WHAT YOU HAVE TO DO: The listing is to be duplicated in full, exactly as written.
»»
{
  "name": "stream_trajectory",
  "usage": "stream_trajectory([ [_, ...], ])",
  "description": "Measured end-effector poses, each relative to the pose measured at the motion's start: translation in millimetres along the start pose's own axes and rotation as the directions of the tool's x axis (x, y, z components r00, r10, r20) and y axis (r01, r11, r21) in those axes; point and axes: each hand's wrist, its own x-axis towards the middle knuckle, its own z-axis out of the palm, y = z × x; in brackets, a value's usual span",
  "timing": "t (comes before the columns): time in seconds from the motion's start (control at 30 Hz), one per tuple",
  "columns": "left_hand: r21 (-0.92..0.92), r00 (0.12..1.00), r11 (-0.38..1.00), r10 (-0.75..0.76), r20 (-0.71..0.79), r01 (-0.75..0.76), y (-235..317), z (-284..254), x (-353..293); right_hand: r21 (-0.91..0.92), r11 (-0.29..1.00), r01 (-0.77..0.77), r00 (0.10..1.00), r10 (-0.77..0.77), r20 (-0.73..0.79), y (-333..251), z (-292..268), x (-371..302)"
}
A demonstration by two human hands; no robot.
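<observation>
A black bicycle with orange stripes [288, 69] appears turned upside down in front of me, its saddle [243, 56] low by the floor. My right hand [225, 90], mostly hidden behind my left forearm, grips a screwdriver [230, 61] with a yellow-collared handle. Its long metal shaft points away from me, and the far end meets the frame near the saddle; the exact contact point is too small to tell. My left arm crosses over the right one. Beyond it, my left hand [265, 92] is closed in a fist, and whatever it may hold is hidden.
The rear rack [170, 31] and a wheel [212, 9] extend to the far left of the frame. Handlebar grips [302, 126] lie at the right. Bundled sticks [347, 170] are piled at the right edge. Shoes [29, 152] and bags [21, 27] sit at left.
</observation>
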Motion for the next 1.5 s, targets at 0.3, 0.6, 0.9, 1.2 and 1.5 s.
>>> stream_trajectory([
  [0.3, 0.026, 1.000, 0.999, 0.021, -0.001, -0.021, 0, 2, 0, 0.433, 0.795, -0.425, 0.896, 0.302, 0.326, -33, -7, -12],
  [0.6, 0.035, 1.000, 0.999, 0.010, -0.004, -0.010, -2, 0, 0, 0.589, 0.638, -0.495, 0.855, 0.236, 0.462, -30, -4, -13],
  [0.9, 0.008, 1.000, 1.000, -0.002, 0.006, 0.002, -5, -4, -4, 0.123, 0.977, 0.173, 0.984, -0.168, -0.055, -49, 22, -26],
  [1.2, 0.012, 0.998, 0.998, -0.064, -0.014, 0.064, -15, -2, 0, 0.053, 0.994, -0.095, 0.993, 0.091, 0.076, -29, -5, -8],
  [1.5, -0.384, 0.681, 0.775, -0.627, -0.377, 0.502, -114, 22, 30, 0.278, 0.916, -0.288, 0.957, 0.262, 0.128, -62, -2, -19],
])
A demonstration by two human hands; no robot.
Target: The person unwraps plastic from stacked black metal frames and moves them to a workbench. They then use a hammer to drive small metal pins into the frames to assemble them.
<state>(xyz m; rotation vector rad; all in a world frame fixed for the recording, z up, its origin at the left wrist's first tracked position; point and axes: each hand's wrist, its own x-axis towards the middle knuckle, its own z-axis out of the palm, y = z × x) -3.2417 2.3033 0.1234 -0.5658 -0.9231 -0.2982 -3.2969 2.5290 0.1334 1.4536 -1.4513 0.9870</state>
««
ANSWER BELOW:
{
  "name": "stream_trajectory",
  "usage": "stream_trajectory([ [_, ...], ])",
  "description": "Measured end-effector poses, each relative to the pose measured at the motion's start: translation in millimetres along the start pose's own axes and rotation as the directions of the tool's x axis (x, y, z components r00, r10, r20) and y axis (r01, r11, r21) in those axes; point and axes: each hand's wrist, its own x-axis towards the middle knuckle, its own z-axis out of the palm, y = z × x; in brackets, a value's usual span",
  "timing": "t (comes before the columns): time in seconds from the motion's start (control at 30 Hz), one per tuple",
  "columns": "left_hand: r21 (-0.92..0.92), r00 (0.12..1.00), r11 (-0.38..1.00), r10 (-0.75..0.76), r20 (-0.71..0.79), r01 (-0.75..0.76), y (-235..317), z (-284..254), x (-353..293); right_hand: r21 (-0.91..0.92), r11 (-0.29..1.00), r01 (-0.77..0.77), r00 (0.10..1.00), r10 (-0.77..0.77), r20 (-0.73..0.79), y (-333..251), z (-292..268), x (-371..302)"
}
A demonstration by two human hands; no robot.
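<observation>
A black bicycle with orange stripes [288, 69] appears turned upside down in front of me, its saddle [243, 56] low by the floor. My right hand [225, 90], mostly hidden behind my left forearm, grips a screwdriver [230, 61] with a yellow-collared handle. Its long metal shaft points away from me, and the far end meets the frame near the saddle; the exact contact point is too small to tell. My left arm crosses over the right one. Beyond it, my left hand [265, 92] is closed in a fist, and whatever it may hold is hidden.
The rear rack [170, 31] and a wheel [212, 9] extend to the far left of the frame. Handlebar grips [302, 126] lie at the right. Bundled sticks [347, 170] are piled at the right edge. Shoes [29, 152] and bags [21, 27] sit at left.
</observation>
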Motion for the next 1.5 s, targets at 0.3, 0.6, 0.9, 1.2 and 1.5 s.
>>> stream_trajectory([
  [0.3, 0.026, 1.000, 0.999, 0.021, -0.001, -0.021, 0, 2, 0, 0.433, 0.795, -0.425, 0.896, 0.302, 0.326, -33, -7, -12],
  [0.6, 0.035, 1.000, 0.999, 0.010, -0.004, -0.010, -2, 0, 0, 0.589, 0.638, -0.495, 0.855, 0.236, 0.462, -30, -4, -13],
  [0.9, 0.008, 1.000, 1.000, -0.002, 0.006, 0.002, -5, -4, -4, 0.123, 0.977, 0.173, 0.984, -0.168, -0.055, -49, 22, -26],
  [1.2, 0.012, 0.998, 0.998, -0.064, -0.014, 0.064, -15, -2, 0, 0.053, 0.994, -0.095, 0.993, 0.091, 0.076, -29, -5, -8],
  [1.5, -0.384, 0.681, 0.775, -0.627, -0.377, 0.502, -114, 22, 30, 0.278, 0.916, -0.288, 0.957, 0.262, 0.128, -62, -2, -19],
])
A demonstration by two human hands; no robot.
Target: The person unwraps plastic from stacked black metal frames and moves them to a workbench. They then use a hammer to drive small metal pins into the frames to assemble them.
<state>(xyz m; rotation vector rad; all in a world frame fixed for the recording, z up, its origin at the left wrist's first tracked position; point and axes: each hand's wrist, its own x-axis towards the middle knuckle, its own z-axis out of the palm, y = z × x) -3.2417 2.3033 0.1234 -0.5658 -0.9231 -0.2982 -3.2969 2.5290 0.1334 1.4536 -1.4513 0.9870</state>

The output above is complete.